Data excerpts section start
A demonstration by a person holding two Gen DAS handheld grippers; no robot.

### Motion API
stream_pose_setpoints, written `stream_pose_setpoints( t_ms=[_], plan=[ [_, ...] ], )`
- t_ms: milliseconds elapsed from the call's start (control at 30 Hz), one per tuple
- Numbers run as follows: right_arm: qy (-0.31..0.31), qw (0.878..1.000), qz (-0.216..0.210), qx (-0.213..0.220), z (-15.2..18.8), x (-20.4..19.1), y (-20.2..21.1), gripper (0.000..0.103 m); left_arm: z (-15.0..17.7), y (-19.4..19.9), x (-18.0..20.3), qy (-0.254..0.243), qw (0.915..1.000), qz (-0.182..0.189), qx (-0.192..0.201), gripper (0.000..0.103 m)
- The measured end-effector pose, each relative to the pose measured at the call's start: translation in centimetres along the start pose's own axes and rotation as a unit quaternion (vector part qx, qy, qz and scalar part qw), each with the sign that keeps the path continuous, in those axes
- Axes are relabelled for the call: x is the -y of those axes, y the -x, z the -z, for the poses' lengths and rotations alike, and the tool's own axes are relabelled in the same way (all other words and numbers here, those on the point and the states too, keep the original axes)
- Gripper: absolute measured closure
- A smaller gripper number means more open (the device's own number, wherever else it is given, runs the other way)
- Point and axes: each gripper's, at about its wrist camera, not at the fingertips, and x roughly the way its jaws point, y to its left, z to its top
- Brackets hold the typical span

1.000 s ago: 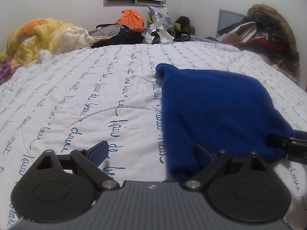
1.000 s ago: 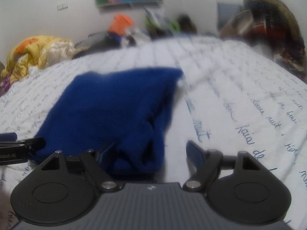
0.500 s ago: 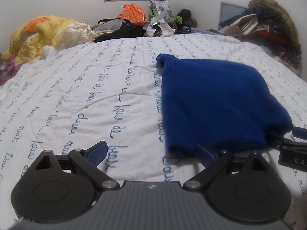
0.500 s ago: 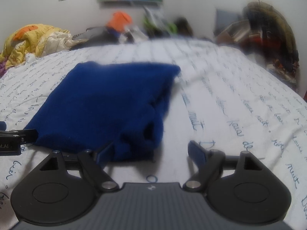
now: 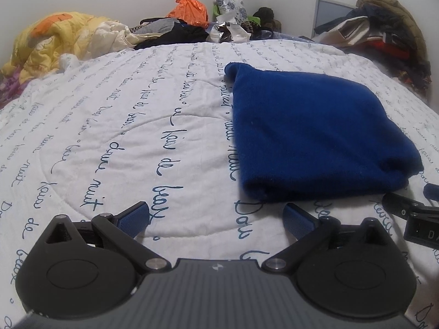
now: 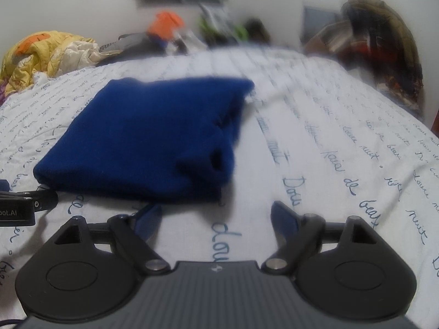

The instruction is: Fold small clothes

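Observation:
A folded dark blue knit garment (image 5: 310, 134) lies flat on the white bed cover (image 5: 115, 137) printed with blue script. My left gripper (image 5: 216, 216) hovers just short of the garment's near left corner, jaws opening wide, nothing between them. In the right wrist view the same garment (image 6: 153, 137) lies ahead and to the left. My right gripper (image 6: 216, 216) is just short of its near right corner, jaws opening, with only bed cover between them. Each gripper's tip shows at the edge of the other's view.
A yellow and orange quilt (image 5: 55, 38) is heaped at the far left. Clothes, an orange bag (image 5: 189, 11) and a cushion crowd the far edge. A pile of coats (image 5: 384, 27) rises at the far right. Bare bed cover spreads left of the garment.
Both grippers have drawn back off the garment's near edge and their jaws have widened. The garment now lies flat and free of both.

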Motion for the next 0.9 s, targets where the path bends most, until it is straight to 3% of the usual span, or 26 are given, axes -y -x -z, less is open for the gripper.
stream_pose_setpoints(
  t_ms=[133,200,900],
  plan=[
    [0.001,1.000,0.005,-0.003,0.15,-0.06,-0.13,0.002,0.15,-0.01,-0.01,0.000,1.0000,-0.001,0.008,0.000],
    [-0.004,1.000,0.004,-0.006,0.19,0.01,-0.22,0.000,0.35,0.07,0.06,0.000,0.9999,-0.001,0.013,0.000],
    [-0.010,1.000,0.003,-0.007,0.50,0.05,-0.19,0.000,1.00,0.49,0.14,-0.004,0.9997,0.006,0.024,0.000]
  ],
)
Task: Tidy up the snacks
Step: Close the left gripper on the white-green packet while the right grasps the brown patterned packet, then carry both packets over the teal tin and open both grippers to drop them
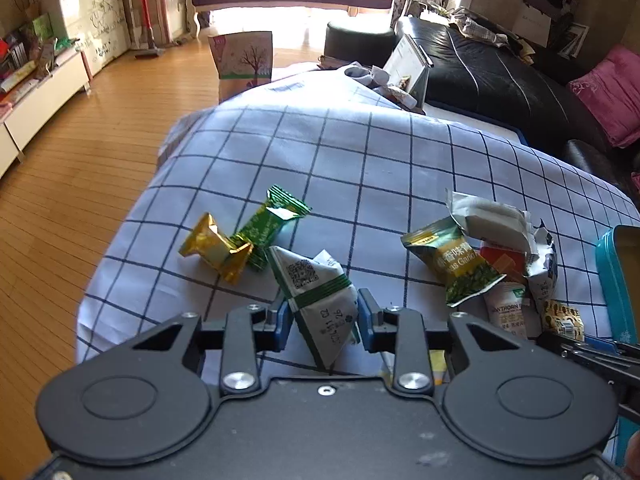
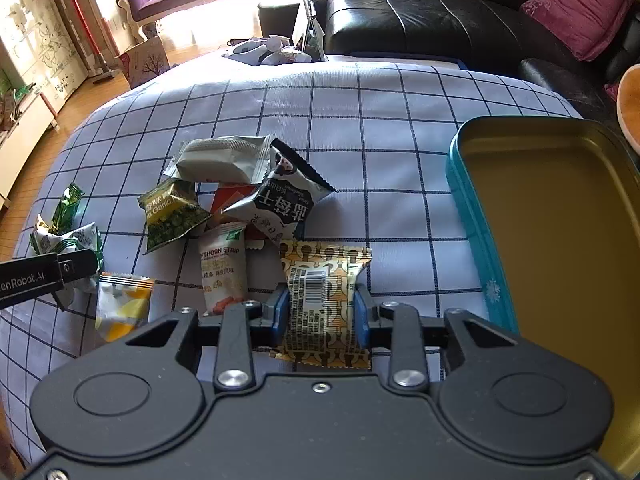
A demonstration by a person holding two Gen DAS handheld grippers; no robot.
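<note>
My left gripper is shut on a white triangular packet with green stripes, both blue pads against its sides, just above the checked cloth. My right gripper is shut on an orange-and-cream patterned packet with a barcode. Just right of that gripper stands an open teal tin with a bare gold inside. Between the grippers lies a heap of snacks: a garlic pea bag, a grey packet, a black-and-white packet and a hawthorn strip packet.
A gold candy and a green packet lie left of the left gripper. A yellow-and-white packet lies near the cloth's front. A black sofa borders the far right, and wooden floor drops away on the left.
</note>
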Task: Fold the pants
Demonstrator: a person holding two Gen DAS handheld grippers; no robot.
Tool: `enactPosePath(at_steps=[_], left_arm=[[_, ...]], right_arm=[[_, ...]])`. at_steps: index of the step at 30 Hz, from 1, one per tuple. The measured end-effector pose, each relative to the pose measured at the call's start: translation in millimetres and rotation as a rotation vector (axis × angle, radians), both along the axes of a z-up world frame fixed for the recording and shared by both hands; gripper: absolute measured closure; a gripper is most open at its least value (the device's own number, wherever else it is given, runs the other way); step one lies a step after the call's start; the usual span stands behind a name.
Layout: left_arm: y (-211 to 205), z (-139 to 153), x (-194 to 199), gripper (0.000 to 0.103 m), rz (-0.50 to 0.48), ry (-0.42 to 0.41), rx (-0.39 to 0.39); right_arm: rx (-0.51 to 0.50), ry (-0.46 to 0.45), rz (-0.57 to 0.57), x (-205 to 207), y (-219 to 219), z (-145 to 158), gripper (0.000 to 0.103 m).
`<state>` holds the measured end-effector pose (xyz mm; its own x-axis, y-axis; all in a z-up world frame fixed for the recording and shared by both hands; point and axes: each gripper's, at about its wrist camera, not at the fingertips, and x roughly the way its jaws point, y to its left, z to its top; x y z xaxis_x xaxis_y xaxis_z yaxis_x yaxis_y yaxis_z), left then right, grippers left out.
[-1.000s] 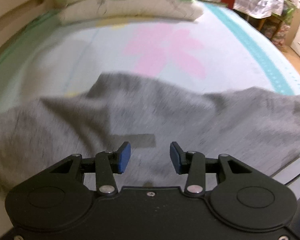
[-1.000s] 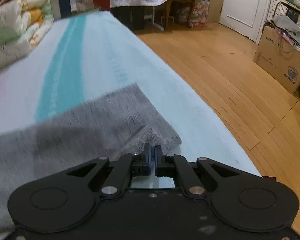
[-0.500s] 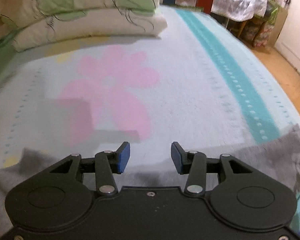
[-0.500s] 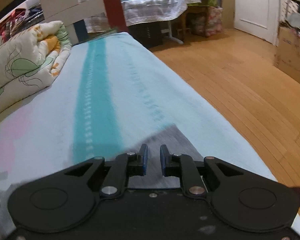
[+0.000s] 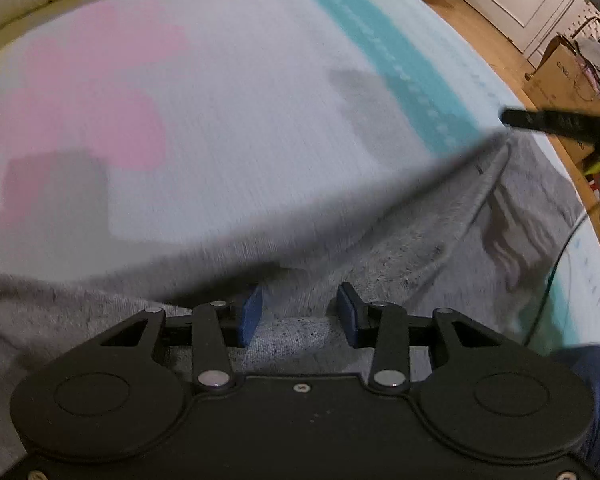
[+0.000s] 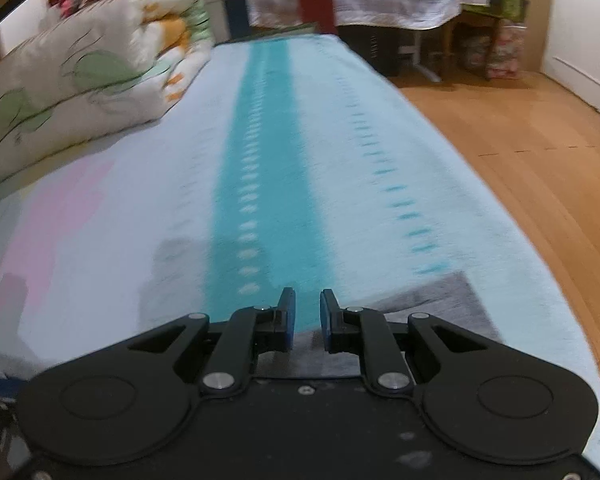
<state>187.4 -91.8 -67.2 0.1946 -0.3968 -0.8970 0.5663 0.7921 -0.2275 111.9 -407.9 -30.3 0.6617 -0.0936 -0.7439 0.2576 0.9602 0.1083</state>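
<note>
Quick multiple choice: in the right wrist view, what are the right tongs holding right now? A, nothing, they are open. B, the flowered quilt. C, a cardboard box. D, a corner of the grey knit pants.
A: the right tongs stand apart with only the teal-striped bed cover showing through the gap, and the grey knit pants lie beneath, ungripped.

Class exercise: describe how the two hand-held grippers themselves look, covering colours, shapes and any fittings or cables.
Both hand-held grippers, left and right, share one design: matte black bodies with two round housings, black linkage arms on silver pivot pins, and blue-padded fingers. A thin dark cable runs beside the left one.
</note>
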Motion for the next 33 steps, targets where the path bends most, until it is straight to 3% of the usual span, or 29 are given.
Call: enactPosePath(at_steps=[5,12,16,21,24,26,31,33], left_arm=[[4.3,-5.0,-9.2,0.055,0.033,-0.029,-0.01],[10.9,-2.1,34.8,0.055,0.141,-0.038,-0.017],[21.0,1.7,64.2,0.055,0.259,-0.039,-0.043],[26.3,7.1,87.1,0.055,0.353,-0.161,0.088],[46.3,23.7,83.5,0.055,0.397,-0.184,0.024],[58.6,33.8,73.1,0.055,0.402,-0.204,-0.011],[78.0,42.3,42.6,0.054,0.359,-0.275,0.013],[83.6,37.7,38.9,0.054,0.344,-0.259,0.015]], right_arm=[[0.027,0.009,0.106,7.9,29.8,-1.3,0.086],[0.021,0.072,0.276,5.9,81.3,-6.7,0.087],[-0.002,0.056,0.246,-3.0,82.7,-5.7,0.087],[0.014,0.002,0.161,-14.1,61.0,6.0,0.087],[0.03,-0.003,0.152,-23.3,45.9,11.8,0.086],[0.043,0.035,0.174,-26.8,39.0,9.6,0.086],[-0.021,0.134,0.214,-21.1,37.9,-15.2,0.086],[-0.037,0.188,0.164,-11.7,31.1,-31.7,0.094]])
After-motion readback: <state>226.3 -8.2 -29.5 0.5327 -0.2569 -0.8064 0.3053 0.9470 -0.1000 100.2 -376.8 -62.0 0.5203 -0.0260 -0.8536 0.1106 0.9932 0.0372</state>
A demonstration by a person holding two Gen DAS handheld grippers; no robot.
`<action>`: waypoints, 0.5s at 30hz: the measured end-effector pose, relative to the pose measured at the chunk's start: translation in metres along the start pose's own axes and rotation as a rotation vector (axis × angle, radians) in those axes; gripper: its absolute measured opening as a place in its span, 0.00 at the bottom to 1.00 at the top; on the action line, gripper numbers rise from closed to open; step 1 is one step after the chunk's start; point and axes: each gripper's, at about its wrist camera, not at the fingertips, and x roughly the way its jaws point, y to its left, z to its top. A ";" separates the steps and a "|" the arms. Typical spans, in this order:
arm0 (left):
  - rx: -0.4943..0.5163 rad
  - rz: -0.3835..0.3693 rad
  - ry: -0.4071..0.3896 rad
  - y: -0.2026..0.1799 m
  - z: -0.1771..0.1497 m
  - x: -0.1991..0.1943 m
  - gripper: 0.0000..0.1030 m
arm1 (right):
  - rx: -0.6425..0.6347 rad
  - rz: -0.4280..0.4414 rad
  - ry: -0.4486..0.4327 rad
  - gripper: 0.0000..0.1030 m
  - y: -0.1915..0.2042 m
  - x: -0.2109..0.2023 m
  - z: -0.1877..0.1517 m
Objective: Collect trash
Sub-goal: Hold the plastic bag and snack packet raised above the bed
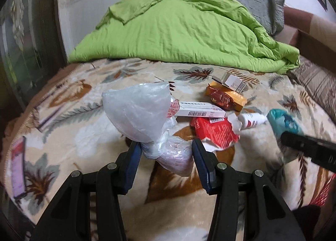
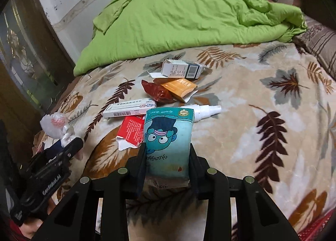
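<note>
2 tongs, each gripping trash above the bed.
The left tongs point(image 1: 166, 150) are closed on a crumpled clear plastic bag point(image 1: 138, 112); the right tongs point(image 2: 167, 152) clamp narrowly on a teal tissue pack point(image 2: 168, 135). On the leaf-print blanket point(image 2: 252, 98) lie a white box point(image 2: 130, 109), red carton point(image 2: 131, 130), spray bottle point(image 2: 208, 110) and orange packet point(image 2: 178, 87), near a green quilt point(image 2: 178, 16).
</note>
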 end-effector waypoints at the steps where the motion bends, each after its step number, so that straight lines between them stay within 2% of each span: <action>1: 0.009 0.013 -0.010 -0.001 -0.003 -0.005 0.47 | -0.006 -0.001 -0.004 0.37 0.000 -0.002 -0.002; 5: 0.024 0.050 -0.034 -0.004 -0.015 -0.020 0.47 | -0.021 -0.005 -0.041 0.37 0.004 -0.015 -0.013; 15: 0.038 0.067 -0.054 -0.008 -0.020 -0.026 0.47 | -0.024 0.004 -0.072 0.37 0.006 -0.029 -0.026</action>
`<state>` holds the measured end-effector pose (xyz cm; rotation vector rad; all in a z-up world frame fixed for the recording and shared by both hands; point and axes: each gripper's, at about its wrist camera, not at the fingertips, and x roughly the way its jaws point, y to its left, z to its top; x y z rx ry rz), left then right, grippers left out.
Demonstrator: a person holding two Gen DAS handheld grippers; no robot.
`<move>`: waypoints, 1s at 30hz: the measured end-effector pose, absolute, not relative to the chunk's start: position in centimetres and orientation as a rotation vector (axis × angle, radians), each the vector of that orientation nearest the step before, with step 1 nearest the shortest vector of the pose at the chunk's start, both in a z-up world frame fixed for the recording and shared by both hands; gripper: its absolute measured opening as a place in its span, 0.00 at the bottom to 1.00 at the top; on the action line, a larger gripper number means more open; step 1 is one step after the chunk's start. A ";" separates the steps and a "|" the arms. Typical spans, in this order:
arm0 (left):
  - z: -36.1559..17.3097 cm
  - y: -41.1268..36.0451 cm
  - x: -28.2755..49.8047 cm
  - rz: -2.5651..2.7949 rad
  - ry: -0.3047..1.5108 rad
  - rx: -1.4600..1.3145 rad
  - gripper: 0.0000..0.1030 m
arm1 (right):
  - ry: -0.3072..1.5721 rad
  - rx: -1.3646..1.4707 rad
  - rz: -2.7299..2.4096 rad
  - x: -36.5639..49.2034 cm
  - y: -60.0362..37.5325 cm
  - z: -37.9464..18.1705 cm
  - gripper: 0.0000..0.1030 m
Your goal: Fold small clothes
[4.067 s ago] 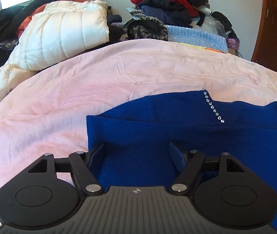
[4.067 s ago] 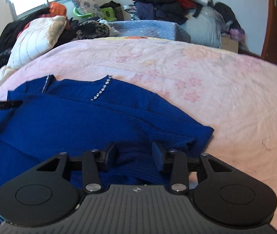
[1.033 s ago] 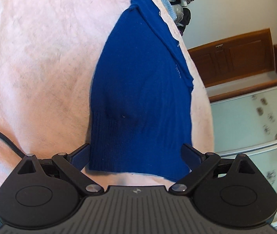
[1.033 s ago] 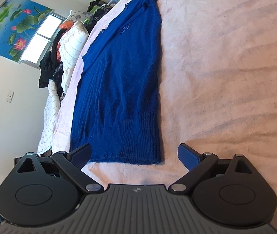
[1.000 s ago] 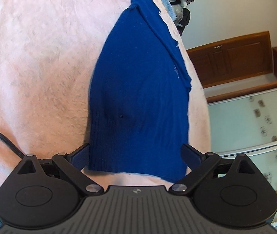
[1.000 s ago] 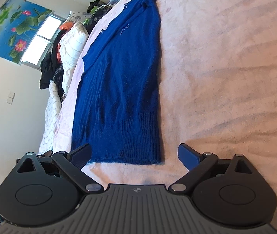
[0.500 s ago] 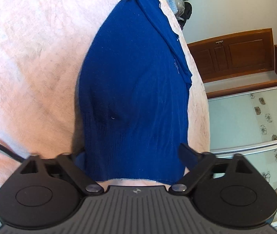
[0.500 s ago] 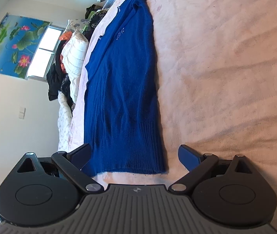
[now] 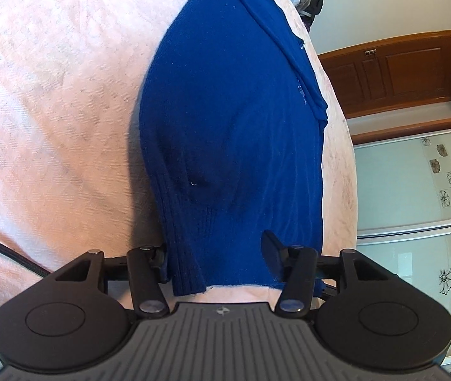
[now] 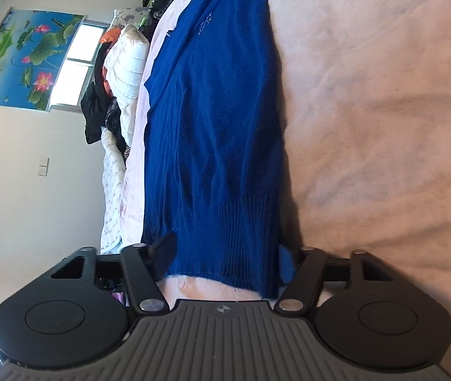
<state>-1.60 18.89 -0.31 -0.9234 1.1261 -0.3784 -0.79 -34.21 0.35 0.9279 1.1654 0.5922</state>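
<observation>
A blue knit sweater [image 9: 231, 111] lies lengthwise on the pink bedspread [image 9: 50, 111], its ribbed hem towards me. My left gripper [image 9: 215, 254] is closing on the hem. Its left finger is hidden under the bunched hem corner and its right finger [image 9: 271, 247] rests on the fabric. In the right wrist view the same sweater [image 10: 212, 111] runs away from me. My right gripper [image 10: 225, 252] is closing around the hem's other end, one finger [image 10: 165, 244] on the knit, the other at its edge. The cloth creases between both pairs of jaws.
A black cable [image 9: 6, 254] crosses the bedspread at the left. Wooden furniture [image 9: 390, 70] and floral glass panels [image 9: 416, 190] stand beyond the bed edge. A white puffer jacket [image 10: 126, 63] and piled dark clothes lie by the window under a lotus picture [image 10: 25, 60].
Both grippers slid forward onto the hem and their jaws came in from wide apart, so the hem has bunched and creased between them.
</observation>
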 end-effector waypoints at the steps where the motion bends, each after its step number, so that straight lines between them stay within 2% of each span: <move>1: -0.3 18.9 -1.6 -0.376 1.125 -0.926 0.53 | 1.172 0.921 0.592 -0.8 -34.0 0.2 0.36; 2: -0.4 18.9 -1.6 -0.373 1.125 -0.930 0.53 | 1.180 0.917 0.596 -0.8 -33.8 0.1 0.28; 3: -0.5 19.0 -1.5 -0.367 1.120 -0.931 0.52 | 1.190 0.921 0.602 -0.8 -33.7 -0.2 0.10; 4: -0.4 19.0 -1.5 -0.358 1.113 -0.927 0.50 | 1.178 0.928 0.613 -1.1 -33.6 -0.4 0.11; 6: -0.1 18.9 -1.6 -0.335 1.111 -0.893 0.06 | 1.130 0.929 0.623 -1.7 -33.8 0.0 0.10; 10: 0.5 19.0 -1.5 -0.310 1.139 -0.856 0.06 | 1.038 0.914 0.579 -2.9 -35.9 2.1 0.09; 17: -0.3 19.5 -1.3 -0.290 1.193 -0.818 0.05 | 1.136 0.922 0.516 -3.6 -36.8 -0.6 0.10; 19: 0.8 19.7 -1.2 -0.320 1.201 -0.756 0.05 | 1.173 0.901 0.516 -3.1 -36.6 -0.5 0.22; 21: 2.4 20.9 -1.1 -0.359 1.198 -0.716 0.11 | 1.182 0.914 0.511 -2.5 -37.7 0.2 0.31; 22: 3.3 21.6 -0.8 -0.361 1.188 -0.697 0.18 | 1.145 0.915 0.497 -2.3 -38.8 1.0 0.46; 23: 4.3 22.6 -0.5 -0.345 1.158 -0.674 0.40 | 1.094 0.905 0.480 -1.9 -39.8 2.0 0.54; 24: 5.4 23.3 -0.1 -0.313 1.108 -0.650 0.69 | 1.042 0.885 0.463 -1.1 -40.5 3.0 0.63; 25: 6.3 23.9 0.6 -0.265 1.047 -0.621 0.79 | 1.001 0.854 0.448 0.0 -41.0 3.9 0.63; 26: 7.4 24.1 1.9 -0.202 0.973 -0.579 0.83 | 0.972 0.811 0.439 1.4 -41.1 4.8 0.63; 30: 8.4 23.0 9.5 -0.137 0.828 -0.572 0.83 | 0.900 0.720 0.430 10.1 -39.5 5.4 0.63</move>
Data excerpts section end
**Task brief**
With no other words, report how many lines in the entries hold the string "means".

**Result of the task**
2